WHAT YOU ARE ASKED TO DO –
All of the data must be printed exactly; please include every line.

Entries taken from a collection:
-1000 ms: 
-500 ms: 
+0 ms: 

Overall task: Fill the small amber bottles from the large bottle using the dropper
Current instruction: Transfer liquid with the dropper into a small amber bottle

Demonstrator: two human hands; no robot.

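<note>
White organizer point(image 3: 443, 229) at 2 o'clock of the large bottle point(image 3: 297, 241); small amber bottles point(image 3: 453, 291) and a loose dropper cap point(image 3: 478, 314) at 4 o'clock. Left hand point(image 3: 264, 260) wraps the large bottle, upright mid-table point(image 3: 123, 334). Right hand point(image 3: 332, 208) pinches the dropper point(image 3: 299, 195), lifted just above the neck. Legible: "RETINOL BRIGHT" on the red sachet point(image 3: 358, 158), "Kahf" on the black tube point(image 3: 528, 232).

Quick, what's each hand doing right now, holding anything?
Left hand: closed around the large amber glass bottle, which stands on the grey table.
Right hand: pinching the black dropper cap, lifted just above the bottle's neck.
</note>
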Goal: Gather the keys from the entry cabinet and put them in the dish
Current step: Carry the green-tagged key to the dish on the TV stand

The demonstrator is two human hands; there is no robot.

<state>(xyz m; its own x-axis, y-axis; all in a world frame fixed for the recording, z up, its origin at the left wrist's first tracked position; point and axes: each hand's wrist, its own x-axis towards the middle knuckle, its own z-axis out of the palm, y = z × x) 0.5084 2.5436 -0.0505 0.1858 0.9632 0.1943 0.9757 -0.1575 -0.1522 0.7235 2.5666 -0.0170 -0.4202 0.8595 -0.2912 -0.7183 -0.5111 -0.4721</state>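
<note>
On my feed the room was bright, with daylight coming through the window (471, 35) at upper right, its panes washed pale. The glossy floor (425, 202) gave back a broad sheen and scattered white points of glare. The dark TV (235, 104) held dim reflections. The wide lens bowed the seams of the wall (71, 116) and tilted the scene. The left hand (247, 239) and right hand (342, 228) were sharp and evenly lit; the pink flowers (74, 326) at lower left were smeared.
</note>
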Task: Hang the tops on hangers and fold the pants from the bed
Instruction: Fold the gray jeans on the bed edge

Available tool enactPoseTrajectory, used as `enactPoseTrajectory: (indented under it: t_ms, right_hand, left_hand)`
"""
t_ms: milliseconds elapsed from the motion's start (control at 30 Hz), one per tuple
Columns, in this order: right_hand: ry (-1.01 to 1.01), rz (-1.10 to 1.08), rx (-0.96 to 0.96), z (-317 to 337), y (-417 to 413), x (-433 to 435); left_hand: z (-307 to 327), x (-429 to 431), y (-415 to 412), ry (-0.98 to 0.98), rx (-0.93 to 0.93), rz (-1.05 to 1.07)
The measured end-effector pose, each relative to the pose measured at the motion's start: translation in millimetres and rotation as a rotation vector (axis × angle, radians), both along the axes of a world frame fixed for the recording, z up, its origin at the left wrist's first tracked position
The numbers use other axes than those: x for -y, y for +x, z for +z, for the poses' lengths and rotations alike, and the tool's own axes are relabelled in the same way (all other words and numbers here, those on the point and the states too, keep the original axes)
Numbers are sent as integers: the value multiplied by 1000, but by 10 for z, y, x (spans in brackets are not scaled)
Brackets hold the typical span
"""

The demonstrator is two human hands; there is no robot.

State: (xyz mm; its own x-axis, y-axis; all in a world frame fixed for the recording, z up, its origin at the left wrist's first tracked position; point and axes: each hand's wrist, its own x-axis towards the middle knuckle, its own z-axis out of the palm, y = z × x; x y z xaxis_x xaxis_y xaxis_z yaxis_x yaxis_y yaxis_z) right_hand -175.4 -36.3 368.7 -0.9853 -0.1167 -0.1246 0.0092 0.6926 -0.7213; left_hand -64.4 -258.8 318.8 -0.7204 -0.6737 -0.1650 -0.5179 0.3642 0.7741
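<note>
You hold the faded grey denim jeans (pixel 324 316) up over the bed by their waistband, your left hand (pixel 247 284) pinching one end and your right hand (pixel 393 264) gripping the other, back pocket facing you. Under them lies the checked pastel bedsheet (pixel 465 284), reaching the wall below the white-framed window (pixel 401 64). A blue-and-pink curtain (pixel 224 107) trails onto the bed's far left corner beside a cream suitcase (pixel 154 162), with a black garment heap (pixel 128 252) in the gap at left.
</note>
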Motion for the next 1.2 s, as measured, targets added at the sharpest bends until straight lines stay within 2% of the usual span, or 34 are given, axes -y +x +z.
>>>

YOUR RESPONSE –
-1000 ms: 
-500 ms: 
+0 ms: 

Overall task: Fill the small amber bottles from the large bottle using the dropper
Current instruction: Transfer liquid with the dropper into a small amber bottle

Demonstrator: two human hands; no robot.

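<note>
White organizer point(image 3: 443, 229) at 2 o'clock of the large bottle point(image 3: 297, 241); small amber bottles point(image 3: 453, 291) and a loose dropper cap point(image 3: 478, 314) at 4 o'clock. Left hand point(image 3: 264, 260) wraps the large bottle, upright mid-table point(image 3: 123, 334). Right hand point(image 3: 332, 208) pinches the dropper point(image 3: 299, 195), lifted just above the neck. Legible: "RETINOL BRIGHT" on the red sachet point(image 3: 358, 158), "Kahf" on the black tube point(image 3: 528, 232).

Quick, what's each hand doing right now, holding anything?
Left hand: closed around the large amber glass bottle, which stands on the grey table.
Right hand: pinching the black dropper cap, lifted just above the bottle's neck.
</note>
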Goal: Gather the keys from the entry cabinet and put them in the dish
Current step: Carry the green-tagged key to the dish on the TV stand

The demonstrator is two human hands; there is no robot.

<state>(xyz m; its own x-axis, y-axis; all in a world frame fixed for the recording, z up, its origin at the left wrist's first tracked position; point and axes: each hand's wrist, its own x-axis towards the middle knuckle, its own z-axis out of the palm, y = z × x) 0.5084 2.5436 -0.0505 0.1858 0.9632 0.1943 0.9757 -0.1575 -0.1522 0.7235 2.5666 -0.0170 -0.4202 0.8595 -0.2912 -0.7183 -0.5111 -0.4721</state>
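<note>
On my feed the room was bright, with daylight coming through the window (471, 35) at upper right, its panes washed pale. The glossy floor (425, 202) gave back a broad sheen and scattered white points of glare. The dark TV (235, 104) held dim reflections. The wide lens bowed the seams of the wall (71, 116) and tilted the scene. The left hand (247, 239) and right hand (342, 228) were sharp and evenly lit; the pink flowers (74, 326) at lower left were smeared.
</note>
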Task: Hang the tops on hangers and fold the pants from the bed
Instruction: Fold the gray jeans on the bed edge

Available tool enactPoseTrajectory, used as `enactPoseTrajectory: (indented under it: t_ms, right_hand, left_hand)`
"""
t_ms: milliseconds elapsed from the motion's start (control at 30 Hz), one per tuple
Columns, in this order: right_hand: ry (-1.01 to 1.01), rz (-1.10 to 1.08), rx (-0.96 to 0.96), z (-317 to 337), y (-417 to 413), x (-433 to 435); left_hand: z (-307 to 327), x (-429 to 431), y (-415 to 412), ry (-0.98 to 0.98), rx (-0.93 to 0.93), rz (-1.05 to 1.07)
The measured end-effector pose, each relative to the pose measured at the motion's start: translation in millimetres and rotation as a rotation vector (axis × angle, radians), both along the axes of a world frame fixed for the recording, z up, its origin at the left wrist's first tracked position
The numbers use other axes than those: x for -y, y for +x, z for +z, for the poses' lengths and rotations alike, and the tool's own axes are relabelled in the same way (all other words and numbers here, those on the point and the states too, keep the original axes)
Numbers are sent as integers: the value multiplied by 1000, but by 10 for z, y, x (spans in brackets are not scaled)
Brackets hold the typical span
"""

The demonstrator is two human hands; there is no robot.

State: (xyz mm; its own x-axis, y-axis; all in a world frame fixed for the recording, z up, its origin at the left wrist's first tracked position; point and axes: each hand's wrist, its own x-axis towards the middle knuckle, its own z-axis out of the palm, y = z × x; x y z xaxis_x xaxis_y xaxis_z yaxis_x yaxis_y yaxis_z) right_hand -175.4 -36.3 368.7 -0.9853 -0.1167 -0.1246 0.0092 0.6926 -0.7213; left_hand -64.4 -258.8 318.8 -0.7204 -0.6737 -0.1650 -0.5179 0.3642 0.7741
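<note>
You hold the faded grey denim jeans (pixel 324 316) up over the bed by their waistband, your left hand (pixel 247 284) pinching one end and your right hand (pixel 393 264) gripping the other, back pocket facing you. Under them lies the checked pastel bedsheet (pixel 465 284), reaching the wall below the white-framed window (pixel 401 64). A blue-and-pink curtain (pixel 224 107) trails onto the bed's far left corner beside a cream suitcase (pixel 154 162), with a black garment heap (pixel 128 252) in the gap at left.
</note>
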Motion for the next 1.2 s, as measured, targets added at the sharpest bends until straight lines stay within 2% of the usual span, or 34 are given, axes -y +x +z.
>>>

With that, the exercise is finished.